Don’t call it free advertising, but we almost feel obliged to put a link to the Steam store page of Journal just so anyone interested in it after reading this review can actually find the thing. It apparently never occurred to Locked Door Puzzle that “journal” is the sort of word that crops up a lot on the internet and their game isn’t exactly Google friendly. At least call it Richard Perrin’s Journal or something; the game drips with the sweat of a “personal project” so it wouldn’t exactly be inappropriate.

Journal is one of those “walk-around-em-up” games which are commonly branded as “art games” by lazy journalists, so one benefit of it being hard to Google is that fewer people will find this review and leave “well you just didn’t get it” comments.

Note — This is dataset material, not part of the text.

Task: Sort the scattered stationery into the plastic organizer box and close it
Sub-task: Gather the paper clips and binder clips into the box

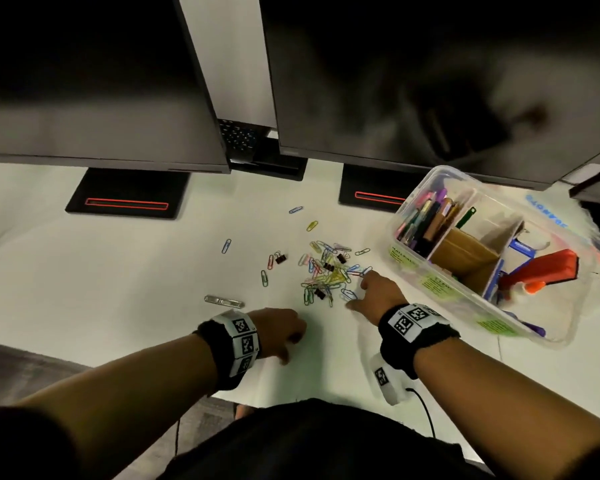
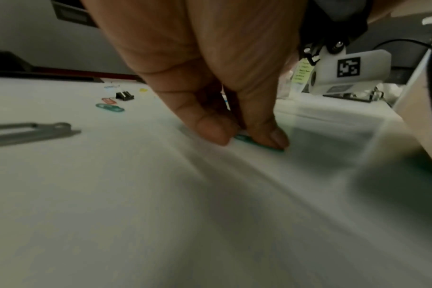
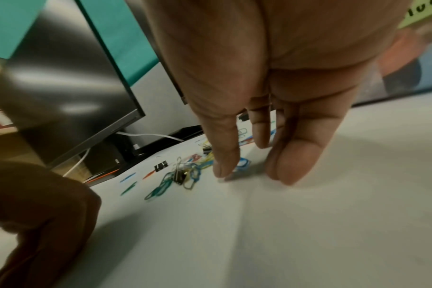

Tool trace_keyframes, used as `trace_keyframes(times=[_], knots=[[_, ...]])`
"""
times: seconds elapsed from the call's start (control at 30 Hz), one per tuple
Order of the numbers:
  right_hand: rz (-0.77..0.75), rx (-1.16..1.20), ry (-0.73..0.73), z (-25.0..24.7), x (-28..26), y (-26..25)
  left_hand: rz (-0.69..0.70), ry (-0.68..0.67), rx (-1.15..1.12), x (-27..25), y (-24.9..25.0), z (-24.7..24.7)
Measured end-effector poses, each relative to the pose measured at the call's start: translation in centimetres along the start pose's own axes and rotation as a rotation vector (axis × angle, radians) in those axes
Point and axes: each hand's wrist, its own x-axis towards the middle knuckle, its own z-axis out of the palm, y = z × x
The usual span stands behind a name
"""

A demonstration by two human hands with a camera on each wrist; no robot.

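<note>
A pile of coloured paper clips (image 1: 326,271) mixed with black binder clips (image 1: 279,258) lies mid-desk, left of the clear plastic organizer box (image 1: 471,303). The box stands open and holds pens, a red stapler (image 1: 548,268) and cardboard dividers. My left hand (image 1: 291,336) is down on the desk near the pile's front. In the left wrist view my left hand (image 2: 245,137) pinches a green paper clip (image 2: 243,138) against the desk between thumb and finger. My right hand (image 1: 355,292) reaches into the pile's right edge. Its straight fingers (image 3: 225,167) touch the desk beside a blue clip (image 3: 242,163).
A strip of staples (image 1: 224,301) lies left of my left hand. Stray clips (image 1: 226,245) are scattered toward the back. Two dark monitors (image 1: 101,81) on black stands (image 1: 129,199) overhang the desk's rear. The desk's front edge (image 1: 187,386) runs below my wrists.
</note>
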Motion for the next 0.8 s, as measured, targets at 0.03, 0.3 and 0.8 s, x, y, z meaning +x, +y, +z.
trace_keyframes(times=[0.03, 0.3, 0.8], knots=[[0.02, 0.039, 0.005, 0.2, 0.3, -0.3, 0.0, 0.006, -0.026, 0.2, -0.2, 0.0], [-0.056, 0.268, 0.091, 1.8, 1.5, -4.4, -0.092, 0.232, -0.133, 0.9, -2.9, -1.4], [-0.426, 0.013, -0.022, 2.9, 0.4, -10.2, -0.155, 0.202, 0.026, -2.8, -10.3, -3.6]])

Rest assured; as smart as it may or may not be Journal gives you no opportunity to not get it. It has a chunky monologue at the end which pretty much explains everything and throws personal interpretation to the wind, and you spend the first 10 minutes or so of the game talking to the characters about your journal and pretty much all of them say something along these lines:

“What?! Your journal that you write all your thoughts, feelings and memories in has mysteriously gone blank? No, I don’t know anything about it. Say, you remember when you broke that window last week and blamed it on someone else? YOU DON’T?! Well good luck with dealing with the fallout of that, go talk to X.”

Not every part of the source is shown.